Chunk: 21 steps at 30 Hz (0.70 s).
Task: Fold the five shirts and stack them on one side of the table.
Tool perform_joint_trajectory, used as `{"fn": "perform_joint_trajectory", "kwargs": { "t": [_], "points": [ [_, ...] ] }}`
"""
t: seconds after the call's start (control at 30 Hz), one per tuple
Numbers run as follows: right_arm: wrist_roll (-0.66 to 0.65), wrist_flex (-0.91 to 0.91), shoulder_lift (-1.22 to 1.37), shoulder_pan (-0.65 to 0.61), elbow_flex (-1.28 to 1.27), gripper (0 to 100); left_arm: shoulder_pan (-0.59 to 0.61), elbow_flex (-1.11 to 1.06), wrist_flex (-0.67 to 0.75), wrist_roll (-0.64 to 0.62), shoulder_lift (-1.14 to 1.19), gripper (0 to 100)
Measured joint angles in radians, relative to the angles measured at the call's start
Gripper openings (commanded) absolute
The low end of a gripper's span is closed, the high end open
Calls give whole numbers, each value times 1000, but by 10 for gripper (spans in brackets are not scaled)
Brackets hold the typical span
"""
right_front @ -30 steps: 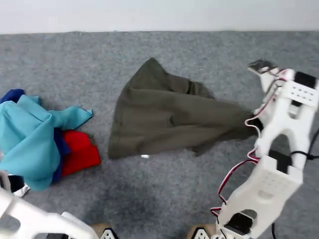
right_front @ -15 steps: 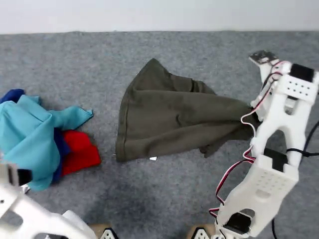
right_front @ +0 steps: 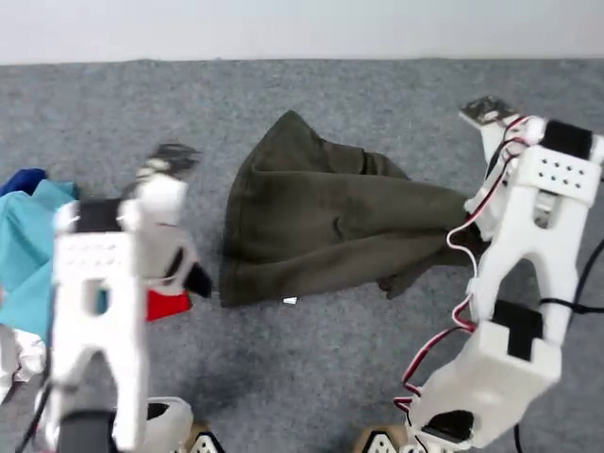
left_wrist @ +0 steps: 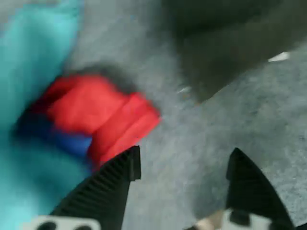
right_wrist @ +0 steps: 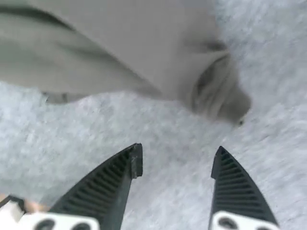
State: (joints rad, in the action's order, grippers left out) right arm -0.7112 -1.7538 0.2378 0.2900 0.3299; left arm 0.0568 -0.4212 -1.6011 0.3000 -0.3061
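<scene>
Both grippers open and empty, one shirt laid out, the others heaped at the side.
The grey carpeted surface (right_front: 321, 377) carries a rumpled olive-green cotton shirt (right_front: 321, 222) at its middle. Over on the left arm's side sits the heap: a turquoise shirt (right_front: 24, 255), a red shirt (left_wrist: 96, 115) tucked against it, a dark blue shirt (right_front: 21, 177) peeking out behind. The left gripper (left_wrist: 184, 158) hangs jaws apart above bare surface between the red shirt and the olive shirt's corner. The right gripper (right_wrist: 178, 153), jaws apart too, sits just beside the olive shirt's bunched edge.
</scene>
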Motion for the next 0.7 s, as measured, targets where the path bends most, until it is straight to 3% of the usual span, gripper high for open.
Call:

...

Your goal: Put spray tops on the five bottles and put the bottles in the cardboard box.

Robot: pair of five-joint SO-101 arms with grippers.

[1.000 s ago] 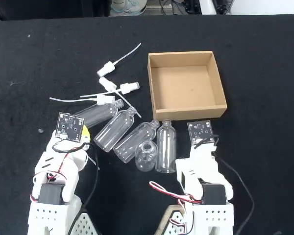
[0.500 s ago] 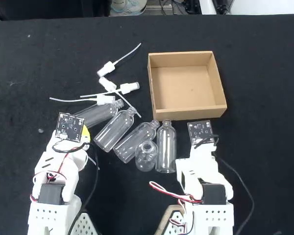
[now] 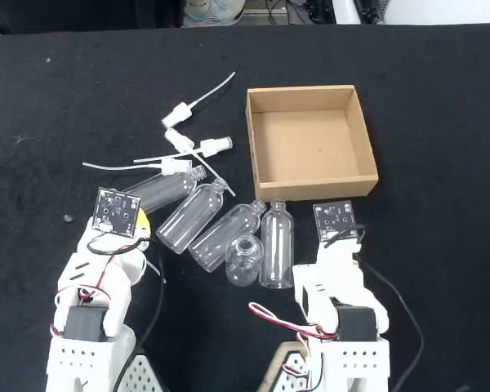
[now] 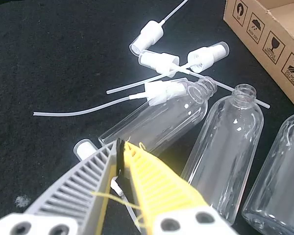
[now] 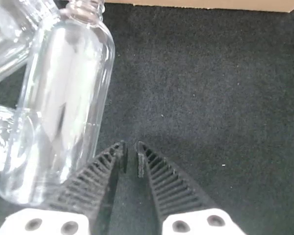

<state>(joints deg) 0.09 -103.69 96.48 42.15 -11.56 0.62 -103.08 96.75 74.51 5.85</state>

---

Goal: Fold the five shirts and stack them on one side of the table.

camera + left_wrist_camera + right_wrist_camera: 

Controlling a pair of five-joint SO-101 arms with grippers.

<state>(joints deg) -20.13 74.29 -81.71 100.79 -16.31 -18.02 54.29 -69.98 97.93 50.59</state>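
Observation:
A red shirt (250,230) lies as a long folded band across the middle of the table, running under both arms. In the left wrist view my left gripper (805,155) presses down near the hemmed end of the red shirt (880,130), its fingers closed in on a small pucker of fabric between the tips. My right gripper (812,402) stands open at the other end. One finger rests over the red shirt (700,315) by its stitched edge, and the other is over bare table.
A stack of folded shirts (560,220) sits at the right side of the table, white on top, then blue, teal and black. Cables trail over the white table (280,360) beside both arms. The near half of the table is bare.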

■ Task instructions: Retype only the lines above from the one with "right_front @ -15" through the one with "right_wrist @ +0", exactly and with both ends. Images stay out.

■ Task solution:
right_front @ -15 steps: 
right_front @ +0 steps: 
left_wrist @ +0 steps: 
right_wrist @ +0 steps: 

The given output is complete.